December 3, 2014 by Trisha Mugo 7 Comments

 

Photo by Jimmy Brown via Creative Commons
Photo by Jimmy Brown via Creative Commons

I feel the space heater warm my nose while I tug the blanket ever closer. Today, cold air is the price I pay for half an hour of stillness.

I sneak away to the part of our house where the thermostat reads 60. I lay open my Bible along with my anxious mind and discouraged mama heart.

It’s worth the frigid toes—this rendezvous with Jesus.

And always in these moments I ask myself why I don’t purpose this quiet more.

Most days Psalm 46:10, “Be still and know I am God,” feels like an accusation. I want to be still and know. So I work harder to create rest time, but rest never comes.

But always when I work from a posture of rest, I’m amazed at what I accomplish.

There’s a type of prayer we yell in frustration. And another we whisper to ourselves, but the best prayer of all is the prayer when we stop to listen.

Photo via Creative Commons
Photo via Creative Commons
Photo by Vinoth Chandar via Creative Commons
Photo by Vinoth Chandar via Creative Commons

This God of ours longs to speak life to us. He pines to abide in us—to spill his life out of us.

It’s easiest to listen in the stillness, and I seem to only find these tranquil places out of desperation.

When my heart breaks, I come. When fears ransack, I seek out this solitude. “Here I am,” I whisper Isaiah’s ancient words. “Send me.”

So much of my time I spend searching for my calling “out there somewhere” I can never seem to reach. All the while taking for granted this greater calling that’s much closer to home.

Stillness helps me embrace motherhood, to rest into this calling of diapers and dishes. The practice of quiet grounds me with God’s purposes for me in the present.

Waiting on God helps give birth to the fruit of the Spirit in me. Show me a home that can function without love, joy and peace?

I’m learning to rest in this calling of motherhood. I’m learning to look past the work and the exhaustion of a job that never ends, because in the serving I catch a glimpse of the kingdom of God.

You know the one that appears sideways to us turned-around sinners? The one where the humble are exalted and the foolish teach the wise.

In the bowing low of motherhood I see how we’re most alive when we’re dead to self.
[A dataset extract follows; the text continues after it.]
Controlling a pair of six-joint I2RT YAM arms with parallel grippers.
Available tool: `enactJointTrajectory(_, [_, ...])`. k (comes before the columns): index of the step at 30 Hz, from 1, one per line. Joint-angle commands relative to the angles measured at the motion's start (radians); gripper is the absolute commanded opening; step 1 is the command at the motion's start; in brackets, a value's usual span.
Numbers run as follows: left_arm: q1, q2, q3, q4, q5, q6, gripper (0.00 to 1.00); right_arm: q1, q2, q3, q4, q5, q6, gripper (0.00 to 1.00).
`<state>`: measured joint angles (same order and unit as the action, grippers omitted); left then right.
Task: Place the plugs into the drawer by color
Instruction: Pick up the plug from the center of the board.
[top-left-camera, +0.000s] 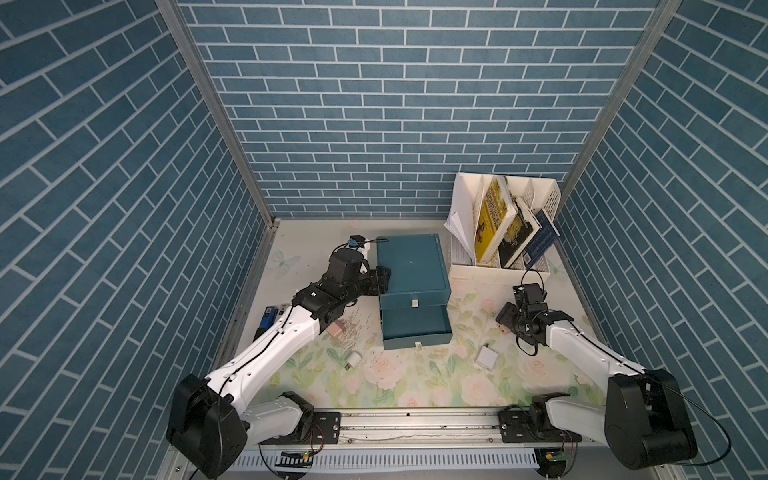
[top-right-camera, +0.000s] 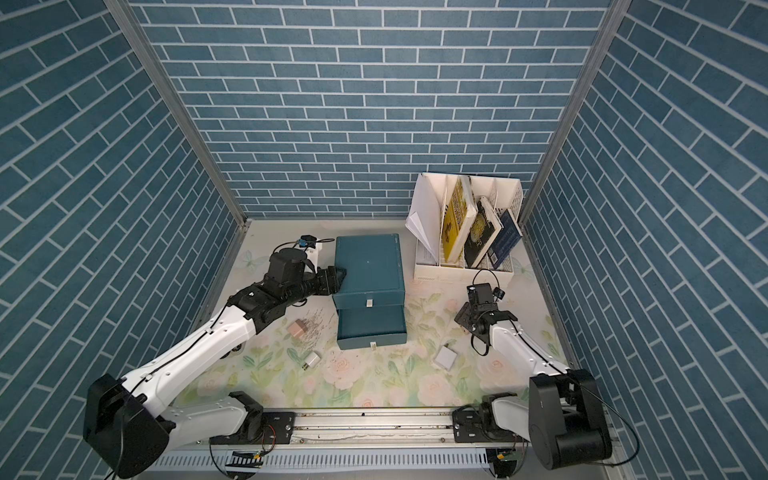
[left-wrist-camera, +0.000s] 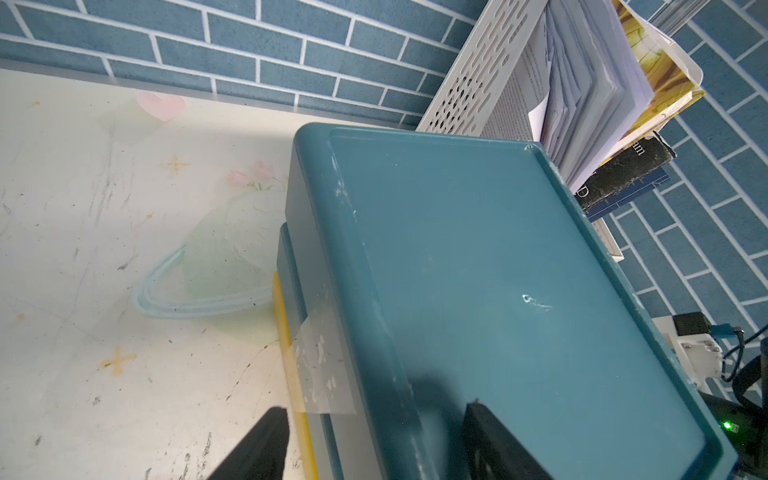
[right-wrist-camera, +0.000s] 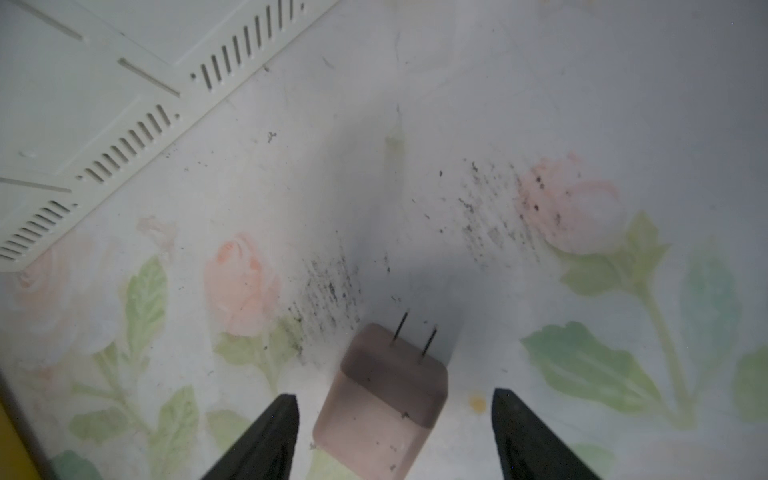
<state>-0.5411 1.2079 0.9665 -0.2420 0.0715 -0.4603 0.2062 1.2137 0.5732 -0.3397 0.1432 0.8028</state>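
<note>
Nearest the front, two white plugs (top-left-camera: 353, 359) lie on the flowered mat. Further back on the right, the right gripper (right-wrist-camera: 395, 419) hangs over a pink plug (right-wrist-camera: 380, 401), jaws open either side, not touching yet. I'd centre and squeeze the flat sides. It lies on its side, prongs pointing away from the gripper. Farther left, the left gripper (left-wrist-camera: 374, 440) straddles the drawer's (top-left-camera: 411, 266) top edge, jaws part-open, one tier pulled out.

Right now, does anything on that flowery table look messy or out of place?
Yes: dark scuff marks smudge the floral mat beside the dark teal drawer cabinet, and the books in the white slotted rack lean over crookedly.
</note>
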Motion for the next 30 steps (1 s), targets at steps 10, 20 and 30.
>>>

I see how the real work is not in the doing, but in the quietness of believing.

Do you remember what Jesus told the over-zealous disciples who were eager to find out how to do the “greater works?”

“Jesus told them, ‘This is the only work God wants from you: Believe in the one he has sent’” (John 6:29 NLT).

Stillness can give birth to a beautiful belief.

And when we purpose to listen somehow we carry the stillness with us back into our chaos.